ETC5250: Tutorial 10 Help Sheet

Exercises

Question 1

Part A

How would you cluster this data?

Harriet Note

While there is technically no right or wrong answer for this question, there is a very obvious grouping that you should do. You are just being asked to identify this grouping.

Part B

Derive a distance metric that will capture your clusters. Provide some evidence that it satisfies the four distance rules.

Hint 1: Where to go for information

Check lecture 9 slides 6 to 10 9 for details on distance metrics, slide 9 has the four requirements of a distance metric. Slide 7 will also be useful, because it has a large number of distance metrics. This link has a nice visualisation of some of the distance metrics shown on the slide, so you can get an intuitive understanding of what they are doing.

You can (and should) consider metrics that are not in the slides on this list though.

Hint 2: What distance to consider

You can (and should) consider metrics that are not in the distance metric slides. For example, in last weeks tutorial, as well as in lecture 8 slide 9 we saw an example of a kernal that could capture this type of model. Do you think there is a way to translate this to a distance metric?

Hint 3: Another way to think about distances

You can also think of alternative distance metrics as euclidean distance on a transformed space. Think about how the first questions of last week highlighted how applying the radial kernal was the same as applying a linear separator on a transformed space. This concept is very similar. Think about how you could transform your space so that you could draw a straight line between the groups. I would suggest Googling “polar coordinates”.

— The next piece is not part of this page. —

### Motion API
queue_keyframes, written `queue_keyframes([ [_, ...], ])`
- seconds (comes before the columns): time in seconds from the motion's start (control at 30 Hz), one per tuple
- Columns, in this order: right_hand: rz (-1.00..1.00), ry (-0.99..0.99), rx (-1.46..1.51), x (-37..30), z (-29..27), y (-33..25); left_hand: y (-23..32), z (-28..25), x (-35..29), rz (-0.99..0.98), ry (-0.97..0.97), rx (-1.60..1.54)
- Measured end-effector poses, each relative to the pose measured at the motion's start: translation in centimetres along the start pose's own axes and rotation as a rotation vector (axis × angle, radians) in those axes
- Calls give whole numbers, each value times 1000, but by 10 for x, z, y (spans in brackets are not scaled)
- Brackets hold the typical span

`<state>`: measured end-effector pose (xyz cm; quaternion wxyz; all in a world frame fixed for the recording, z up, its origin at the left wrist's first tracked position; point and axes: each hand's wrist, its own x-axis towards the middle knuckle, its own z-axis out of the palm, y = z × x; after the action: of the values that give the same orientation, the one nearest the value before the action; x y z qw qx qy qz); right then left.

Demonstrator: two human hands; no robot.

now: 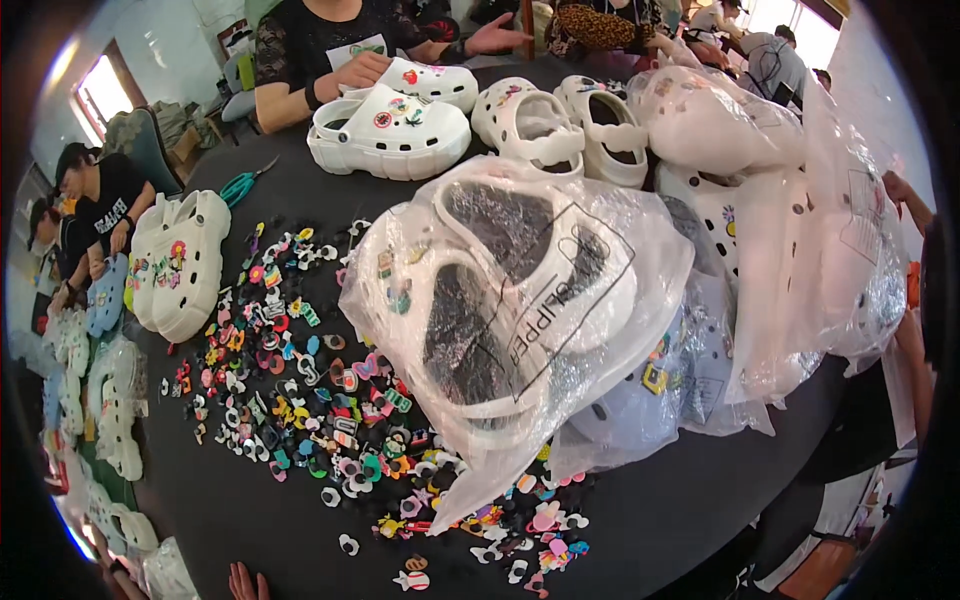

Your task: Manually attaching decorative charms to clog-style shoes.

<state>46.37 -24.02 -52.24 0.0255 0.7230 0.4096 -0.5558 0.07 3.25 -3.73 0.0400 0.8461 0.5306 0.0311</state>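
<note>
My left hand [247, 583] shows only its fingers at the lower edge, stretched out and holding nothing. It rests by the near edge of the black round table [270, 530]. My right hand is out of sight. In the middle, a clear plastic bag [600, 330] wraps a pair of white clogs [505, 300] with dark insoles; no hand touches it. Beside and partly under it spread many colourful shoe charms [300, 390]. A few lie nearer me, among them a baseball charm [416, 581].
More bagged clogs [770, 260] pile up at the right. White clogs with charms [390, 135] line the far side, where a person [330, 50] sits. Cream clogs [180, 265] and teal-handled scissors [245, 183] lie at the left. Other people work behind; another person's arm [908, 370] shows at the right.
</note>
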Motion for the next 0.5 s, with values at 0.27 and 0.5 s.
queue_keyframes([
  [0.27,-53,49,-68,23,-37,-8,-3,1,-6,-23,-14,-29],
  [0.5,-183,85,-137,73,-62,-65,-13,1,-4,-56,-6,-40],
])
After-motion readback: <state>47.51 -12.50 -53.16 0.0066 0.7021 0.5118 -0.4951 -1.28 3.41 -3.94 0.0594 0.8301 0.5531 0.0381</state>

Additionally, remember that a distance metric does not need to be between two points. In the lecture, Di gave the example of having to go across a bridge, which can be considered another point in the space. Maybe you should define your distance relative to another point in the space…

Part C

Compute your rule on the data, and establish that it does indeed capture your clusters.

Harriet Note

This question is easiest to do by coding. Grab the solution file to get the data points, but don’t look at the solution!

Hint 1: Where to go for information

You want to make an nxn distance metric, such as the one in lecture 9 slide 24.

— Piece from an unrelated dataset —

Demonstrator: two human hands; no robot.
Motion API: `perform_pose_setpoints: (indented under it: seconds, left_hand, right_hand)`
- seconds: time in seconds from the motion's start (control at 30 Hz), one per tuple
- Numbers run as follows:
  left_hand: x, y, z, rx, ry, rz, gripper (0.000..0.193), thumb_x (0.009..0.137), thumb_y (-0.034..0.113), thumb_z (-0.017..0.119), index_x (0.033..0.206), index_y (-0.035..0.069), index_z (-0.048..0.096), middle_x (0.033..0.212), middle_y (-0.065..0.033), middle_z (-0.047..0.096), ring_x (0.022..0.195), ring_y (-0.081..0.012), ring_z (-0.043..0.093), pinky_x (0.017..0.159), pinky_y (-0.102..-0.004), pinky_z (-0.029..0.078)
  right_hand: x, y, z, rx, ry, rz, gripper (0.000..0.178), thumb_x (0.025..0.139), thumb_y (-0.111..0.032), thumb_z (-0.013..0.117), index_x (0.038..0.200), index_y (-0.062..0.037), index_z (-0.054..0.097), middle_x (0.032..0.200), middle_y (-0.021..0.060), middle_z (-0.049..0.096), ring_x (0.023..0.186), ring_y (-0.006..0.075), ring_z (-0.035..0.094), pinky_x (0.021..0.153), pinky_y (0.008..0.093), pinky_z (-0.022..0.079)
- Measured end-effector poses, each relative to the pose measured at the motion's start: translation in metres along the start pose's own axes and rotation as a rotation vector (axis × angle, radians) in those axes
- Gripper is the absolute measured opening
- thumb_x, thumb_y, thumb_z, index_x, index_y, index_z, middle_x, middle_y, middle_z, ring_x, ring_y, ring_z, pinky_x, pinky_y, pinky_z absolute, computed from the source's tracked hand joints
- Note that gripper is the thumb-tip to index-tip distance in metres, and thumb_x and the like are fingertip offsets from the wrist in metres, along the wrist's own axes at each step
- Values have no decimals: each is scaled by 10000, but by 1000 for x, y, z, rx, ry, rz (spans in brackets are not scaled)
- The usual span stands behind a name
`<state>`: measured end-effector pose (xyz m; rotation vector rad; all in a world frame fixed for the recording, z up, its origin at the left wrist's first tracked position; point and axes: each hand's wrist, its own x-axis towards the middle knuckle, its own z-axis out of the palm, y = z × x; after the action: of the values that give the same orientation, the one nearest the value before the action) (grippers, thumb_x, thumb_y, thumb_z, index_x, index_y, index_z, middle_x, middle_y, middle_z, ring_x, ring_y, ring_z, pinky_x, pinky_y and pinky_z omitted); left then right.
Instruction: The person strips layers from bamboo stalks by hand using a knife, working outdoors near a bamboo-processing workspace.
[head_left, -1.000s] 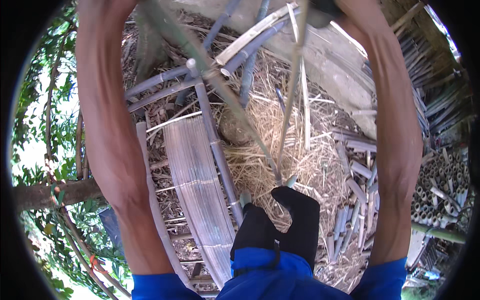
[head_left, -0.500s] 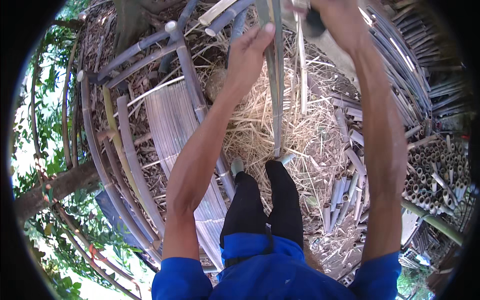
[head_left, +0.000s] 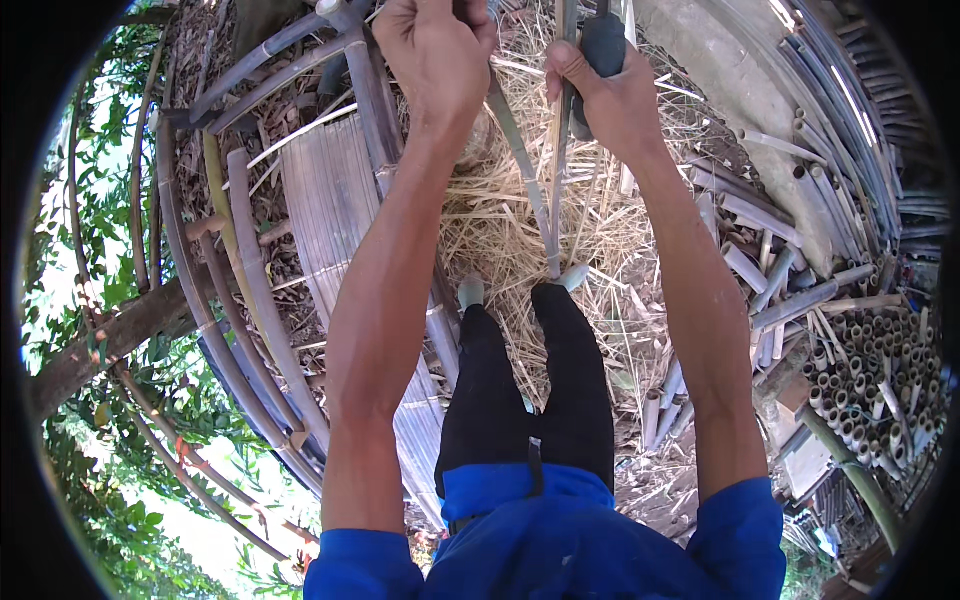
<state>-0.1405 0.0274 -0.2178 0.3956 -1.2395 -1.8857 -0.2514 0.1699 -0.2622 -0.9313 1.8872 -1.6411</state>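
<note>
A long bamboo strip is split lengthwise into two halves that meet at the bottom by my right foot. My left hand (head_left: 440, 65) is closed at the upper end of the left half (head_left: 520, 150) and bends it outward; its fingertips are partly cut off by the upper edge. My right hand (head_left: 620, 110) is closed round a dark-handled tool (head_left: 602, 48), whose working end does not show clearly. The thumb of that hand presses on the right half (head_left: 559, 150), which stands nearly upright.
Pale bamboo shavings (head_left: 500, 235) cover the ground round my feet. On the left stands a bamboo bench (head_left: 330, 200) with a slatted seat and pole frame. Cut bamboo tubes (head_left: 870, 380) are stacked at the right, with long poles (head_left: 830, 90) beyond and loose offcuts (head_left: 740, 260) nearer.
My left hand has moved up and left, pulling the left half away, so the split gapes wider. My right hand has come down and left with the tool, onto the right half.
</note>
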Motion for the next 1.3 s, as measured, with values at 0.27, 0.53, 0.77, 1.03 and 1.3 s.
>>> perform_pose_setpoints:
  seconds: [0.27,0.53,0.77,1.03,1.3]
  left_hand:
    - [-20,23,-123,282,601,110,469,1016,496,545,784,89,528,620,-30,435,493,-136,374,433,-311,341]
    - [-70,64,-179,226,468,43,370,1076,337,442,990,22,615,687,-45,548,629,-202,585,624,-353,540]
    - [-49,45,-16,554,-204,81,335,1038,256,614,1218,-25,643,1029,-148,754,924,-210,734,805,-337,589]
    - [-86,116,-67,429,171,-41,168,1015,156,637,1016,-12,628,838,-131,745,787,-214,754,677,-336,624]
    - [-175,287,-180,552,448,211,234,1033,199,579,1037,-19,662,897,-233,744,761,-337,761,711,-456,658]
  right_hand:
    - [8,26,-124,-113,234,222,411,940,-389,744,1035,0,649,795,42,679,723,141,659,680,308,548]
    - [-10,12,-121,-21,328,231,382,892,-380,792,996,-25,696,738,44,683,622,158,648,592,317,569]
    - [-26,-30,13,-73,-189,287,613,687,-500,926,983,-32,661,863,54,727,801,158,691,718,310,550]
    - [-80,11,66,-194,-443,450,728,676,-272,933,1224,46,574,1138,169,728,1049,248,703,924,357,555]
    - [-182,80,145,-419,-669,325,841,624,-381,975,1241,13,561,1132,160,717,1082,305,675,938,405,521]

Hint 2: How to know if it worked

If you plot all these distances as a single variable “distance” you should notice two modes (or humps). These two groups would form your two clusters.

Question 2

Part A

Make a plot of all of the variables. This could be a density or a jittered dotplot (beeswarm::quasirandom). Many of the variables have skewed distributions. For cluster analysis, why might this be a problem? From the blog post, are any of the anomalies reported ones that can be seen as outliers in a single skewed variable?

Harriet Note

Di wants you to plot the distribution of each individual variable on a single plot. You need to make a figure that is like those in the geom_jitter examples but using the quasirandom function (which is basically just another geom that replaces geom_jitter).

Hint 1: Coding Tips

To prepare the data, you will need to ignore the use pivot_longer on all the numeric variables, and plot the variable against the common value (which is also why it was important to scale the variables).

Hint 2: Theory Tips

Skew usually means something is growing as a percentage, not as a . For example, wealth is typically skewed because the more money you have, the easier it is to get more money. Typically we will do a log transformation so we are capturing this “compounding” quality of the variable, rather than just refering to its raw numbers. Acidity and Richter scales also are log scales. You need to think about if the skew reflects something interesting about the data or if it is because our data has been measured on an improper scale for our analysis.

Part B

Transform the skewed variables to be as symmetric as possible, and then fit a $k = 3$ -means clustering. Extract and report these metrics: totss, tot.withinss, betweenss. What is the ratio of within to between SS?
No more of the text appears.